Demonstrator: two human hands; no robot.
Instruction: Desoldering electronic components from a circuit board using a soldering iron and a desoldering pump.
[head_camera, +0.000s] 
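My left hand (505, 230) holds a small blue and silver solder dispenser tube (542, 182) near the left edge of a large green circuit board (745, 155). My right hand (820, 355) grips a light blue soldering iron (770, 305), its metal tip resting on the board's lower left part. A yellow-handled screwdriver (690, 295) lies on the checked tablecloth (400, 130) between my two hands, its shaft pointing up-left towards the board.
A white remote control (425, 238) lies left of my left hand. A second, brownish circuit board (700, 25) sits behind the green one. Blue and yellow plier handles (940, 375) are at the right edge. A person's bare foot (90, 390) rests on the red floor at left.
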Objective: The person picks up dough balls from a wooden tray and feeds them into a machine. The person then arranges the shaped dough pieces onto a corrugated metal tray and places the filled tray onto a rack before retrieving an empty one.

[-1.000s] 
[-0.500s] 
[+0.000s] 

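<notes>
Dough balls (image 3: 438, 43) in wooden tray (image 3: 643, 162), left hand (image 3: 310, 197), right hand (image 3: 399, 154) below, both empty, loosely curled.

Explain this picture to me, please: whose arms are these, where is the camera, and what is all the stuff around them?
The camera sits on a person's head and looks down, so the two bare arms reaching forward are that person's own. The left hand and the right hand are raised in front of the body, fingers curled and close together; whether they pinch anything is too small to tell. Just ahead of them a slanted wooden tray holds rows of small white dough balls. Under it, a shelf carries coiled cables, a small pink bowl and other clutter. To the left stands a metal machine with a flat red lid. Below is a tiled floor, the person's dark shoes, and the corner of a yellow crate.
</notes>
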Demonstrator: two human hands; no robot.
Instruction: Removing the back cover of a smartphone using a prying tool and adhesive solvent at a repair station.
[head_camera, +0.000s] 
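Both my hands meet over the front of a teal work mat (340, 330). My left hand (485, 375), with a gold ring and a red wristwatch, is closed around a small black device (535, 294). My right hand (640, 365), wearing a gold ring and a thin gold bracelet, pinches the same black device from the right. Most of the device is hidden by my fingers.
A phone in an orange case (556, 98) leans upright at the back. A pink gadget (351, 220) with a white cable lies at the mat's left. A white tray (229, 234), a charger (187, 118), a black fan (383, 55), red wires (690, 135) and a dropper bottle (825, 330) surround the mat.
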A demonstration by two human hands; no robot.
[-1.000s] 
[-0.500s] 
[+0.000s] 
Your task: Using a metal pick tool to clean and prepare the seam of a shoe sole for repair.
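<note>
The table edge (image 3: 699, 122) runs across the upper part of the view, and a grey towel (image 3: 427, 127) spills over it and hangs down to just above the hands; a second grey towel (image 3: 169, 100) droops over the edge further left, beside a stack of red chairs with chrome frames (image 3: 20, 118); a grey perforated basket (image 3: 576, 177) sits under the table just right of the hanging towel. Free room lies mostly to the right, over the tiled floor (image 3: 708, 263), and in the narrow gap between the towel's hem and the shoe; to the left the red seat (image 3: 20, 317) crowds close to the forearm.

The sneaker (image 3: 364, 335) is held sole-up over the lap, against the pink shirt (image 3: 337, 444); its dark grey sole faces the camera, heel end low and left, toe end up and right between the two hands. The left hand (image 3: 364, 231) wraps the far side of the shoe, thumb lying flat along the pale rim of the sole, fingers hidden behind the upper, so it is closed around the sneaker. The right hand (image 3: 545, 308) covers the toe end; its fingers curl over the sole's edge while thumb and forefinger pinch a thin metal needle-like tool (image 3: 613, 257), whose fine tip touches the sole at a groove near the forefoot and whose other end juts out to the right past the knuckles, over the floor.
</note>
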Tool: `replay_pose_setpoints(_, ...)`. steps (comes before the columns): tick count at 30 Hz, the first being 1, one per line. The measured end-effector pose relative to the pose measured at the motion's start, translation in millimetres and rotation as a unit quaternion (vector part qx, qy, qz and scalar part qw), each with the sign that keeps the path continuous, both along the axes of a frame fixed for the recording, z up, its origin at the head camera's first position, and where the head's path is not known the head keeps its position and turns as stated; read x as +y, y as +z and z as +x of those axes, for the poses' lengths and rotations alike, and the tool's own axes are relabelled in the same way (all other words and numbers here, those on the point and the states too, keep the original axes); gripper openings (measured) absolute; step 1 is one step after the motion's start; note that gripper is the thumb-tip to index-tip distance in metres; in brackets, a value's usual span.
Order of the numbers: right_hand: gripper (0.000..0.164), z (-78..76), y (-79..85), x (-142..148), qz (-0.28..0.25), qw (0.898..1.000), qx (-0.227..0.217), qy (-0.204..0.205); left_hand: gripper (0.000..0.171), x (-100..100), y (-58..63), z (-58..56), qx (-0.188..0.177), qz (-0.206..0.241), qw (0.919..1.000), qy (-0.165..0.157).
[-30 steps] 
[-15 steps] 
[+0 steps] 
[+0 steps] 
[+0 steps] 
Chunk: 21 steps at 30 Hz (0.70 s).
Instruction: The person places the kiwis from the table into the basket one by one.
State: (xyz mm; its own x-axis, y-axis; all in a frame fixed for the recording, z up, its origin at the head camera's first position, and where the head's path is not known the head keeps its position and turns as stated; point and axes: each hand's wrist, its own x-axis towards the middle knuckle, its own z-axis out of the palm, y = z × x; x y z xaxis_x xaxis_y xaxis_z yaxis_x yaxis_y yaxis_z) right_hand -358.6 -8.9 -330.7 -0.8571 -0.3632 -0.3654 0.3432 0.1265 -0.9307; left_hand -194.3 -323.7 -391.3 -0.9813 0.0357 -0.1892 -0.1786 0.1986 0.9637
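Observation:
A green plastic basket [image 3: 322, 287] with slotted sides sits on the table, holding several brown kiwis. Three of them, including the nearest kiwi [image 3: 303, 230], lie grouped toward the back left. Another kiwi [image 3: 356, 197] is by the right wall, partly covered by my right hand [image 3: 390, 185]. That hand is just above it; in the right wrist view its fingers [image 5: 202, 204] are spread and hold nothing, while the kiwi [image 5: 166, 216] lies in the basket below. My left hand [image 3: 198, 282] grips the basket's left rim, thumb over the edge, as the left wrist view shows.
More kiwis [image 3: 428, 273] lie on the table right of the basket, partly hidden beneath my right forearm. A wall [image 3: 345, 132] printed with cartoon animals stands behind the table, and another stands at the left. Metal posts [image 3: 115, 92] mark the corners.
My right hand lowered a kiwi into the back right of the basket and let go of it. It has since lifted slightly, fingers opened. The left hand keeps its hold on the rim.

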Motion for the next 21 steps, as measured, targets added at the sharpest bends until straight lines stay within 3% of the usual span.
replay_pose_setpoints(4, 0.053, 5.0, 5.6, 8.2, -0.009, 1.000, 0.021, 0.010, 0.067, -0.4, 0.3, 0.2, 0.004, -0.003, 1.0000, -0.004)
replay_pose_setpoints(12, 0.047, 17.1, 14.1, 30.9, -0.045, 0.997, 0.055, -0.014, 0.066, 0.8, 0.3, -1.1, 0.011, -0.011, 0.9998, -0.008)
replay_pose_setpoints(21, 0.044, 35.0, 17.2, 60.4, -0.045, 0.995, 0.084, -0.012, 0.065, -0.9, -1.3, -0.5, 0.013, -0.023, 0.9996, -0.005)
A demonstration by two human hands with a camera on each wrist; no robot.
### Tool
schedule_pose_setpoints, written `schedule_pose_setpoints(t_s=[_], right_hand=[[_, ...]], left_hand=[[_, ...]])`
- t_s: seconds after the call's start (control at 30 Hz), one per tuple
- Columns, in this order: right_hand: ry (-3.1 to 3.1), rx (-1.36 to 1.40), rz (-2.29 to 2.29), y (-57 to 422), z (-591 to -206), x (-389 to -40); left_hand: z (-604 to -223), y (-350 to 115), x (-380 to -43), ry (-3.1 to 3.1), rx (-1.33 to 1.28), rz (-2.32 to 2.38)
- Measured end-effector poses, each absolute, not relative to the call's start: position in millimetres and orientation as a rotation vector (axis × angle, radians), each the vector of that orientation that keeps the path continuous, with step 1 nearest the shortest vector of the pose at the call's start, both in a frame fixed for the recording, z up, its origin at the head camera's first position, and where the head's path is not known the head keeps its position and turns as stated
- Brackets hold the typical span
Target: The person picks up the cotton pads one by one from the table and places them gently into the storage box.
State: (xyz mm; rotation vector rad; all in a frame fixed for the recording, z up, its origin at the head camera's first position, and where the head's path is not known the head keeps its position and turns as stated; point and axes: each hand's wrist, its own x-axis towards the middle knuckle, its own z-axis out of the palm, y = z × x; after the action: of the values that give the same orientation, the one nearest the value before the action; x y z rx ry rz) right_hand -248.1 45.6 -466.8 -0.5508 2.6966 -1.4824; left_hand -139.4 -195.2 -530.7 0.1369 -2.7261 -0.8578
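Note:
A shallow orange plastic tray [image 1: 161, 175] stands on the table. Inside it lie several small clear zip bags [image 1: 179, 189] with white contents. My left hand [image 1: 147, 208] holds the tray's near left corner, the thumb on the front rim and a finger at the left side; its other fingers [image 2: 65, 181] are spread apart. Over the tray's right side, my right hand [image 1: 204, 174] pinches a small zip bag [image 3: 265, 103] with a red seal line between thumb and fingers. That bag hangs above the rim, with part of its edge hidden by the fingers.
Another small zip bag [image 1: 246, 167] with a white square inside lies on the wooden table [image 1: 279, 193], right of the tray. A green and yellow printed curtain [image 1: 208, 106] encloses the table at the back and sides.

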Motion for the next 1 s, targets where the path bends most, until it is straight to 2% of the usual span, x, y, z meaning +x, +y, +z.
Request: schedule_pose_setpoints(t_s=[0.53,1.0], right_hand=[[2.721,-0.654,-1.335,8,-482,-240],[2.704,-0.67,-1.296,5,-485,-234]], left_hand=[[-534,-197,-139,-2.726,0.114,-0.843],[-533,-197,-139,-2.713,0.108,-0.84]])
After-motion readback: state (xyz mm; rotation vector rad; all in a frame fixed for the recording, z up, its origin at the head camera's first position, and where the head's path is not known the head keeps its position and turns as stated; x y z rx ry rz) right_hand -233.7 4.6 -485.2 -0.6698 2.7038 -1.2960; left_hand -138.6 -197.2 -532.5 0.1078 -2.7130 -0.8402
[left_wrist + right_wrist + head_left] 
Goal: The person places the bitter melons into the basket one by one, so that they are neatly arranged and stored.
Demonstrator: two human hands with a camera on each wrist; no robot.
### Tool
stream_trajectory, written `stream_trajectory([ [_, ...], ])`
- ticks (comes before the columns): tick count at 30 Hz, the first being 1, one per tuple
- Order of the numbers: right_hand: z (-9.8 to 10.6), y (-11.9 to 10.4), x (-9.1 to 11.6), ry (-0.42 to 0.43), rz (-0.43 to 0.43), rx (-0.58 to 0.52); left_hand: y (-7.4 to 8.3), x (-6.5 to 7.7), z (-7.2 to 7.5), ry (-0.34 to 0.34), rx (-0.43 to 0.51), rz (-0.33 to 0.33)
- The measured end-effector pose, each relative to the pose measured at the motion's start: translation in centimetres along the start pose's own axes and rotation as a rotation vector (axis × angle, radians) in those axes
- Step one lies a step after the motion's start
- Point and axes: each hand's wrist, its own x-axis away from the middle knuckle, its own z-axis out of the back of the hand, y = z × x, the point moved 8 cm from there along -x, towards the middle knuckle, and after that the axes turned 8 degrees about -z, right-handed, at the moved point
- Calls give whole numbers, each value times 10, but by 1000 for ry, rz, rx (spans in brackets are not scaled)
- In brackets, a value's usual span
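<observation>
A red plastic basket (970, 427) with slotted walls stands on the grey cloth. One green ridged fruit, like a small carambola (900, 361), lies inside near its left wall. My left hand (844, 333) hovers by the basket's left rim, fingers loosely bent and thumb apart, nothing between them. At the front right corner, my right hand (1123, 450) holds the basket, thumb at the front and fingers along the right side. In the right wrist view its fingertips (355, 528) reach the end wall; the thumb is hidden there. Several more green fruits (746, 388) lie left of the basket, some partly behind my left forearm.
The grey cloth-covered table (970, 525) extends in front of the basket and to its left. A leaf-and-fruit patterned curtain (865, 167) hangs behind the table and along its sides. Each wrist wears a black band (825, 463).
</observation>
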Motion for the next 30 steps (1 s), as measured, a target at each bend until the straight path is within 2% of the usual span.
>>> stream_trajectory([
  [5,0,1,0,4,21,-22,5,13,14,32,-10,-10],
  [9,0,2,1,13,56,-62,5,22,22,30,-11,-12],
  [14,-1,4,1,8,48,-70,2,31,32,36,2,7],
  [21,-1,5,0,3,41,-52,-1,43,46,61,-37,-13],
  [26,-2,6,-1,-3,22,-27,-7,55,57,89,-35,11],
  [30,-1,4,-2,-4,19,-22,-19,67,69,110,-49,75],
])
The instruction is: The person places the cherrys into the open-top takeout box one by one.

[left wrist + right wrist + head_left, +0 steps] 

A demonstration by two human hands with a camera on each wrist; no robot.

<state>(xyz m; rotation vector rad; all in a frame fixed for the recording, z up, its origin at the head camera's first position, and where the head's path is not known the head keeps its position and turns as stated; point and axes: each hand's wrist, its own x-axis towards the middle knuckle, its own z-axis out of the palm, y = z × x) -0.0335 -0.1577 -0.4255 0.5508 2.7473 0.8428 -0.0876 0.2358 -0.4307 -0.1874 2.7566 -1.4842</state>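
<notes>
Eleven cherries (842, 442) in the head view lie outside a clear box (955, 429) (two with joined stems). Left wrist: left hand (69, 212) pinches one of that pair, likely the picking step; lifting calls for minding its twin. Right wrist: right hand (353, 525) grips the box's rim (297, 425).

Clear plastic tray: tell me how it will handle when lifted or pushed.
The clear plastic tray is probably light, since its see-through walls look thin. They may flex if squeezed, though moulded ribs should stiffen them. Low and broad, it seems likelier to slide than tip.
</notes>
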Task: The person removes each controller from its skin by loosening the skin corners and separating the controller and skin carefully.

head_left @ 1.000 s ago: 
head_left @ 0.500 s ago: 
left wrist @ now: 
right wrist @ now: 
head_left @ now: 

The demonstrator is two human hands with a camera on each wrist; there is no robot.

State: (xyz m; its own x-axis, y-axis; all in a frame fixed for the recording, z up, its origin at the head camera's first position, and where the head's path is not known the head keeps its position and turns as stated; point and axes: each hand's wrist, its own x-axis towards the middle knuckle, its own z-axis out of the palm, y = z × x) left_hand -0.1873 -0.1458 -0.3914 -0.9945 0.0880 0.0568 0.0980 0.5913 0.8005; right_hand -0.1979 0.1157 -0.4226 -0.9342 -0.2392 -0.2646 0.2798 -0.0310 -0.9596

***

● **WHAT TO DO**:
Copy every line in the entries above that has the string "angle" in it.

● **EXERCISE RESPONSE**:
- Measured end-effector poses, each absolute, not relative to the call's start: position in millimetres and orientation as a rotation vector (axis × angle, radians), each the vector of that orientation that keeps the path continuous, with step 1 nearest the shortest vector of the pose at the call's start, both in a frame fixed for the recording, z up, its origin at the head camera's first position, and where the head's path is not known the head keeps its position and turns as stated
- The measured end-effector pose, each relative to the pose measured at the motion's start: translation in centimetres along the start pose's own axes and rotation as a rotation vector (axis × angle, radians) in those axes

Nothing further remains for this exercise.